_Task to complete_
Search term "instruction": copy each line of the data containing it.

[Stored data entries]
------------

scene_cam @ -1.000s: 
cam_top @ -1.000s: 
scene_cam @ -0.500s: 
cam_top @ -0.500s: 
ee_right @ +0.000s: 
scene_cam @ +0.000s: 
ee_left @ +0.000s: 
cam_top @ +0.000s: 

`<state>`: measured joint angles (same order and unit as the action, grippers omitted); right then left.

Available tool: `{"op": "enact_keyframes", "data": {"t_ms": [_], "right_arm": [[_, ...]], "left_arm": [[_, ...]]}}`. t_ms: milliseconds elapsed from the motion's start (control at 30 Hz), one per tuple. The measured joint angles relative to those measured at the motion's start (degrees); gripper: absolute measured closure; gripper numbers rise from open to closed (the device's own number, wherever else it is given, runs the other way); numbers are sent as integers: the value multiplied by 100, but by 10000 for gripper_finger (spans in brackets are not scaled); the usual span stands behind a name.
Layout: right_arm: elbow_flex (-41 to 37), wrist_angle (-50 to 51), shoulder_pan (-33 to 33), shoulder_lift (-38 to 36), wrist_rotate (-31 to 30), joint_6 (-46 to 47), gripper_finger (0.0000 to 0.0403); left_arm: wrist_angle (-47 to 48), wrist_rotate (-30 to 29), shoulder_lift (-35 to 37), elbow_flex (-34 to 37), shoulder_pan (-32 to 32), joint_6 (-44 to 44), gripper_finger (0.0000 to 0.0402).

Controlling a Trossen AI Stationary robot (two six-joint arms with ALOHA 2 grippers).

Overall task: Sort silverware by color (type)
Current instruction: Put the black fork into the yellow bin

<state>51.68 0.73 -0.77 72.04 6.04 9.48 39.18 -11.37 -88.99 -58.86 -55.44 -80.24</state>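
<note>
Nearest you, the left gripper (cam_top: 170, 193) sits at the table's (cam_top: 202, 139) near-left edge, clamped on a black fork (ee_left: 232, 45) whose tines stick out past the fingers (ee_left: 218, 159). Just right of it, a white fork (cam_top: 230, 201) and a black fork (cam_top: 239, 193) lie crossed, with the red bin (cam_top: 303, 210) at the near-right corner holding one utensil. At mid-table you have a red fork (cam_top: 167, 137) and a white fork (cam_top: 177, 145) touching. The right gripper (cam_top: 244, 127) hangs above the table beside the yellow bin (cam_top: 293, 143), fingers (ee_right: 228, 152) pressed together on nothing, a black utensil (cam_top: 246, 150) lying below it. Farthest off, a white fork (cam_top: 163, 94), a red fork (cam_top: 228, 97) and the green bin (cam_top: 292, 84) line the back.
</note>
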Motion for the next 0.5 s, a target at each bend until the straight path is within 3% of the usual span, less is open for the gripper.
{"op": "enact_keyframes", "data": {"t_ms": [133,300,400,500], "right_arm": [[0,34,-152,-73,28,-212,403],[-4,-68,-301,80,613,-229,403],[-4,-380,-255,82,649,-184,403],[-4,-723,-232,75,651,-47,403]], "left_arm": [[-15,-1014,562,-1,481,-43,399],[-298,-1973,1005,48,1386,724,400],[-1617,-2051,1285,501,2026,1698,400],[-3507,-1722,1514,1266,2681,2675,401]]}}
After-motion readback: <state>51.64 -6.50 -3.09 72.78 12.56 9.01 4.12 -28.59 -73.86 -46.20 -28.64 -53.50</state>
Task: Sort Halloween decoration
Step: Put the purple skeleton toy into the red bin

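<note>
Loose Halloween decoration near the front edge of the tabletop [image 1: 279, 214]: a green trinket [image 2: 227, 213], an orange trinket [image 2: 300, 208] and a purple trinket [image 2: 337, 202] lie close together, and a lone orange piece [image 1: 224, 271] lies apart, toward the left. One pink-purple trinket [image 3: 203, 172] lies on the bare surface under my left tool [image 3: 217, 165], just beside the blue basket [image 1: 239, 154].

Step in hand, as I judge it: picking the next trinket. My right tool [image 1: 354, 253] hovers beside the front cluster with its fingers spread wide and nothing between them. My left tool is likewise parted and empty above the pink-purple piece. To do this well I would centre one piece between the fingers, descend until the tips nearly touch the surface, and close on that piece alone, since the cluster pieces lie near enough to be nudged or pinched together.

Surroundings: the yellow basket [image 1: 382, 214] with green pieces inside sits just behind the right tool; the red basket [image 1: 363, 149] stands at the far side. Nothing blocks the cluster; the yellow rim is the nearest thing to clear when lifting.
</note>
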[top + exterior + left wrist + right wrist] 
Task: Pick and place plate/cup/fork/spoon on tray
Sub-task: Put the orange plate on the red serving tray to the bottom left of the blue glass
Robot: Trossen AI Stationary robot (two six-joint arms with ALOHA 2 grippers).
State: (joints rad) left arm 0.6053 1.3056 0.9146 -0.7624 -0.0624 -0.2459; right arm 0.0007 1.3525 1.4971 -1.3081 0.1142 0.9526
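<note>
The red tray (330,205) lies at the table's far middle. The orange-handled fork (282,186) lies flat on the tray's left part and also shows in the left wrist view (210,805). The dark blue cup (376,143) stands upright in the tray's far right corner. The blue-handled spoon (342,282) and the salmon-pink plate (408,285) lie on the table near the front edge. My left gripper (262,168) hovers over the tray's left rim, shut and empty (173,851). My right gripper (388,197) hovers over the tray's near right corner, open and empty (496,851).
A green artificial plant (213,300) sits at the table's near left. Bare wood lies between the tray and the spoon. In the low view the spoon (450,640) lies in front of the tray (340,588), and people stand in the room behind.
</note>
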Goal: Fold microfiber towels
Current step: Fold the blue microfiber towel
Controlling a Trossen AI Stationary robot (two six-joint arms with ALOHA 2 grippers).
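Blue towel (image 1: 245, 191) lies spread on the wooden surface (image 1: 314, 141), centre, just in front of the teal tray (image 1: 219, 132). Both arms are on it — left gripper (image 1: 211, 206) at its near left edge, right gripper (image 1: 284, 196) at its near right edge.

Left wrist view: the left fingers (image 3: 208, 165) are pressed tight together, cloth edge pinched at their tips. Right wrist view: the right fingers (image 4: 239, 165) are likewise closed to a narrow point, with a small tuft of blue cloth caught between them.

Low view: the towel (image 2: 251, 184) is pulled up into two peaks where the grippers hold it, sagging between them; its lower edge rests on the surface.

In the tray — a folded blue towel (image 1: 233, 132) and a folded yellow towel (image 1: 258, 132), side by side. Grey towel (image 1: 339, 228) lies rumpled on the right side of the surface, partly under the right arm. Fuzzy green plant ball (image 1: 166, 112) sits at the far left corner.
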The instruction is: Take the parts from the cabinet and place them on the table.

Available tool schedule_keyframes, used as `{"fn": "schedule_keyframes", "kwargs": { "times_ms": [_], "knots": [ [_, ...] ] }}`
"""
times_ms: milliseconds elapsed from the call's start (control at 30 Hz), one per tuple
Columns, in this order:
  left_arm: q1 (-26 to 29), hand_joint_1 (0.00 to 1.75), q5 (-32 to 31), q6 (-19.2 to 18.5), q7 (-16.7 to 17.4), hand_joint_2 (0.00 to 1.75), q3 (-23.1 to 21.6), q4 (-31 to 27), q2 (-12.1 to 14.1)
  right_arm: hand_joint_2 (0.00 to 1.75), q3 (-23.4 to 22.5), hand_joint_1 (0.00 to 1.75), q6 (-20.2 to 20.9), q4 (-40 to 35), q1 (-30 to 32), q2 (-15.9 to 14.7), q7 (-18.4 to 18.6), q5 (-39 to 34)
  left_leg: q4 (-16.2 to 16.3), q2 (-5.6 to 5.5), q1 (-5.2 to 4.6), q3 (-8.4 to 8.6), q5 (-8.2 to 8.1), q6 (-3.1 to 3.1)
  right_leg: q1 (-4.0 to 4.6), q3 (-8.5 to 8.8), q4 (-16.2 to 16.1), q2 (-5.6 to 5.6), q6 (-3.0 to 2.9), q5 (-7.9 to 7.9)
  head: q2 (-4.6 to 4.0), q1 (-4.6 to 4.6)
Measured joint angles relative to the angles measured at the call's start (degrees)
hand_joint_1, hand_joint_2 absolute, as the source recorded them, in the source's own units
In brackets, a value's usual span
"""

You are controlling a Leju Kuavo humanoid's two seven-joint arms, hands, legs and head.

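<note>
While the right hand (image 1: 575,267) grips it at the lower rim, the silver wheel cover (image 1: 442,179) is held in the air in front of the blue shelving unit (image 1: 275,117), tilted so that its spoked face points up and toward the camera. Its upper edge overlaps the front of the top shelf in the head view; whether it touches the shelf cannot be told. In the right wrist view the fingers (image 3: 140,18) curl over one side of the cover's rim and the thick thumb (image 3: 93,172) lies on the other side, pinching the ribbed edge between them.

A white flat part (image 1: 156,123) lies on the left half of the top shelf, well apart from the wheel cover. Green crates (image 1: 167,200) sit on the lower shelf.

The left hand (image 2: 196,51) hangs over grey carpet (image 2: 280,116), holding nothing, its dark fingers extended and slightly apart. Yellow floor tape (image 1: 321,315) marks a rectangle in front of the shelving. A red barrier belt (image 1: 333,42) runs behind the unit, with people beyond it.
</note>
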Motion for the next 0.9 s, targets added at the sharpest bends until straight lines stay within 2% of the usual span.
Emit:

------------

_Your solution_
Current instruction: Put the black fork into the yellow bin
The instruction is: Take the parts from the cabinet and place them on the table.

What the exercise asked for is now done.